Spent the last 20 minutes trying the hammer and block method without success. 

Any suggestions on how to get the dang stock Kono handle off?


----------



## Carl Kotte (Jun 27, 2020)

I like pouring boiling water over the spot where the tang meets the handle. Others prefer popping the knives in the oven (80-90 degrees celsius for 10 minutes). Good luck!


----------



## esoo (Jun 27, 2020)

Thanks. 

Took two trips into the oven but the handle is now off


----------



## Bensbites (Jun 27, 2020)

esoo said:


> Thanks.
> 
> Took two trips into the oven but the handle is now off


I think kono uses hot melt glue. After a few minutes in boiling water the handle slides off.


----------



## esoo (Jun 27, 2020)

Bensbites said:


> I think kono uses hot melt glue. After a few minutes in boiling water the handle slides off.



I ended up putting the bare tang in boiling water for a bit to clean off the remaining glue. 

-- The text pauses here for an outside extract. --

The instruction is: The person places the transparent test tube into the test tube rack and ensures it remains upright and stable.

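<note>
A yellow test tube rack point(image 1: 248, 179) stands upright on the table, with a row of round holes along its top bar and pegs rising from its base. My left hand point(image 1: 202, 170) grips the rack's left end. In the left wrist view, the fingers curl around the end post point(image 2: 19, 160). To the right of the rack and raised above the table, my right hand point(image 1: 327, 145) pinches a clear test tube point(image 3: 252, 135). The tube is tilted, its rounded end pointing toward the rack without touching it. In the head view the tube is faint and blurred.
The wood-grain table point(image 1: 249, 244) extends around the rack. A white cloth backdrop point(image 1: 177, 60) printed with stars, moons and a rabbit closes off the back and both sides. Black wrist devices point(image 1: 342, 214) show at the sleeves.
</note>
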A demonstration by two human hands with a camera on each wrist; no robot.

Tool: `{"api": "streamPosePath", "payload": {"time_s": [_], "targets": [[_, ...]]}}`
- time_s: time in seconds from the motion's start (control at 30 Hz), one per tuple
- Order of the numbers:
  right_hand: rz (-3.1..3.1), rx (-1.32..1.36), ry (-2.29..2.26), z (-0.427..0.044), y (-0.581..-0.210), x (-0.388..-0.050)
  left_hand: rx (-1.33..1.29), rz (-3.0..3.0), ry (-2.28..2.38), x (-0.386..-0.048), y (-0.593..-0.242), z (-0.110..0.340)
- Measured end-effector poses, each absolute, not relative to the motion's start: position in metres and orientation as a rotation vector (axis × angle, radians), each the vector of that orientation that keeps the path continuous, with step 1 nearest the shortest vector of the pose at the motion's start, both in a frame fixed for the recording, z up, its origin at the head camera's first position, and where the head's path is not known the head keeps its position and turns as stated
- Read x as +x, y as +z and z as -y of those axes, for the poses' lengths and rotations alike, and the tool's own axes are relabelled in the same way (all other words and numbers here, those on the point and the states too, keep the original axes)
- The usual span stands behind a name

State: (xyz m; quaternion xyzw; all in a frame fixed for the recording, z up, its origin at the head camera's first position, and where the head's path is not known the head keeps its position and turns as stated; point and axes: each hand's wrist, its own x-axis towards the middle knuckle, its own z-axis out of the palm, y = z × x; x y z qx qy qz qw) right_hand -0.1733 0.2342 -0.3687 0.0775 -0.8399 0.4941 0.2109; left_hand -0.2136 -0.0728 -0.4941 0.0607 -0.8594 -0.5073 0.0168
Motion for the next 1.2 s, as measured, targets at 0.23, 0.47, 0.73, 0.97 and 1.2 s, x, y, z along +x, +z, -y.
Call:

Botched the install of the new handle with beeswax a bit, so I'm going to have to do it again


----------



## birdsfan (Jun 27, 2020)

My apologies if this is hijacking the thread, though it is on topic, but does anyone know what JKI uses to attach handles to the Gesshin Kagero Wa?


----------



## Bensbites (Jun 27, 2020)

esoo said:


> I ended up putting the bare tang in boiling water for a bit to clean off the remaining glue.
> 
> Botched the install of the new handle with beeswax a bit, so I'm going to have to do it again


I have had beeswax installs go slightly crooked. They are easy to fix, just use the bag method and heat the handle until the beeswax is soft but not totally melted. You can adjust to to straight.


----------



## esoo (Jun 27, 2020)

Bensbites said:


> I have had beeswax installs go slightly crooked. They are easy to fix, just use the bag method and heat the handle until the beeswax is soft but not totally melted. You can adjust to to straight.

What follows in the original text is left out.